The RNA interference pathway, which regulates gene activity and acts to protect cells against pathogens, has been successfully co-opted by researchers as a strategy for depleting gene function by interfering with maternal messages in oocytes (Svoboda et al., 2000; Svoboda et al., 2001). Double-stranded RNA, dsRNA, targeting a gene of interest, is introduced to the animal by feeding, by soaking, or introducing hairpin-producing transgenes or viruses by direct microinjection or transfection. The consequence is degradation or silencing of the target gene product, and in some organisms, such as the worm, this silencing is transmitted through the germline (Fire et al., 1998). RNAi is not very effective in translationally quiescent cells; however, when transcribed messages become translationally active during oocyte maturation in late stages of oogenesis, RNAi is an effective means to interfere with gene function (Svoboda et al., 2000; Svoboda et al., 2001; Kennerdell et al., 2002). A clear advantage of the RNAi approach is that the animal and the gonad are not physically manipulated or removed from the animal during the depletion, thus limiting unintended and undesired nonspecific perturbations due to physical manipulation.

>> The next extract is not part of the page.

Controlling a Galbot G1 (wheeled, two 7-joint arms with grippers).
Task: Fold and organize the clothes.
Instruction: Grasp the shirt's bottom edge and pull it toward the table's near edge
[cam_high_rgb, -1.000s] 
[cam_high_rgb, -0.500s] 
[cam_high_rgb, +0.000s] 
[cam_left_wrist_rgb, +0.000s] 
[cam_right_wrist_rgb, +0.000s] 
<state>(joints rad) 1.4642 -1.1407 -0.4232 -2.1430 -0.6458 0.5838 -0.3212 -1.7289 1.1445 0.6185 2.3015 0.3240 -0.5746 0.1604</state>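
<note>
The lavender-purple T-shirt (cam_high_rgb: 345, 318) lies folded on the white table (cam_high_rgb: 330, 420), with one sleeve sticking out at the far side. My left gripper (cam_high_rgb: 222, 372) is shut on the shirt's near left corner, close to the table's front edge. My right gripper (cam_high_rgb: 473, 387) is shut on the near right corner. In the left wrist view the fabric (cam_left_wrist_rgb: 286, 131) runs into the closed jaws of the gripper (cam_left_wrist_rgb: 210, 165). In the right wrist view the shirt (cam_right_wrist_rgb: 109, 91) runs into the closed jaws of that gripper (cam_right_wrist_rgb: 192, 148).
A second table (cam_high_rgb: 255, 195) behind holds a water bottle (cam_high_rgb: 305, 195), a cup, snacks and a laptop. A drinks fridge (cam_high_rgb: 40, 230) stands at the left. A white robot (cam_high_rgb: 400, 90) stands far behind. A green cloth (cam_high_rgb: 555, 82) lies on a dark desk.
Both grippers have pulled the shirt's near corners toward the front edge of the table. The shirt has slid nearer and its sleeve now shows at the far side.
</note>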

RNAi hairpin technology has recently been reported to be effective in zebrafish (Dong et al., 2009). The strategy takes advantage of the efficient production of short hairpin RNAs by the miR30 transcribed region when expressed from a ubiquitous or tissue-specific promoter (Dong et al., 2009). The endogenous hairpin is replaced with a hairpin targeted to a gene of interest, which when processed will produce a heritable transgene capable of producing interfering RNAs. Although this shRNAi strategy has not yet been applied to study a maternal-effect function, when combined with tissue-specific promoters, this knockdown strategy should improve access to candidate genes with both essential zygotic and maternal functions.

Together, these molecular and genetic approaches provide access to maternally regulated processes that are conserved yet poorly understood, including features of oocyte and early embryonic development.